→ **TASK DIRECTIONS**:
What this exercise requires is a verbatim reproduction of the data below.

→ **DATASET EXCERPT**:
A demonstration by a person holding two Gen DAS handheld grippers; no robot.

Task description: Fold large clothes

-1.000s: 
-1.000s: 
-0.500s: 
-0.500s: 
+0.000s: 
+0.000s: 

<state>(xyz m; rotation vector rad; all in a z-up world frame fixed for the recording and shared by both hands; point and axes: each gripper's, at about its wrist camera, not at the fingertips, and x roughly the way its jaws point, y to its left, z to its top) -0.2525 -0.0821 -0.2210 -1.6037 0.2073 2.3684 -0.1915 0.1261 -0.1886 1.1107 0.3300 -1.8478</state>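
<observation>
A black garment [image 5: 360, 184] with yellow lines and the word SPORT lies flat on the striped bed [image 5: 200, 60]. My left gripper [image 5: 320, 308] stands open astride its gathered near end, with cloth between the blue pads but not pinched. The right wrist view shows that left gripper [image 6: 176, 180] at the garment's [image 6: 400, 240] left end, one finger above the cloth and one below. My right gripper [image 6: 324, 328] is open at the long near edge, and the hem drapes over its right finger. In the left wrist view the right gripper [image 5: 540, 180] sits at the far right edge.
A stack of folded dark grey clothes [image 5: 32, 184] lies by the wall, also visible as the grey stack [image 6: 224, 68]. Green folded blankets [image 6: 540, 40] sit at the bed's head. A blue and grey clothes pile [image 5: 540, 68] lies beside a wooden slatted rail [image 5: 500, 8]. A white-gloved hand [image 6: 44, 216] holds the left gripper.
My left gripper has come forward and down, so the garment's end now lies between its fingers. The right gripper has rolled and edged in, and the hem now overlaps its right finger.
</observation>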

→ **RESPONSE FOR THIS EXERCISE**:
A demonstration by a person holding two Gen DAS handheld grippers; no robot.

Task description: Fold large clothes

-1.000s: 
-1.000s: 
-0.500s: 
-0.500s: 
+0.000s: 
+0.000s: 

<state>(xyz m; rotation vector rad; all in a z-up world frame fixed for the recording and shared by both hands; point and axes: each gripper's, at about its wrist camera, not at the fingertips, and x roughly the way its jaws point, y to its left, z to its top) -0.2525 -0.0821 -0.2210 -1.6037 0.2073 2.3684 -0.1915 0.1261 -0.1886 1.1107 0.3300 -1.8478</state>
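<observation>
A black garment [image 5: 360, 184] with yellow lines and the word SPORT lies flat on the striped bed [image 5: 200, 60]. My left gripper [image 5: 320, 308] stands open astride its gathered near end, with cloth between the blue pads but not pinched. The right wrist view shows that left gripper [image 6: 176, 180] at the garment's [image 6: 400, 240] left end, one finger above the cloth and one below. My right gripper [image 6: 324, 328] is open at the long near edge, and the hem drapes over its right finger. In the left wrist view the right gripper [image 5: 540, 180] sits at the far right edge.
A stack of folded dark grey clothes [image 5: 32, 184] lies by the wall, also visible as the grey stack [image 6: 224, 68]. Green folded blankets [image 6: 540, 40] sit at the bed's head. A blue and grey clothes pile [image 5: 540, 68] lies beside a wooden slatted rail [image 5: 500, 8]. A white-gloved hand [image 6: 44, 216] holds the left gripper.
My left gripper has come forward and down, so the garment's end now lies between its fingers. The right gripper has rolled and edged in, and the hem now overlaps its right finger.
</observation>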

Nothing else is part of this exercise.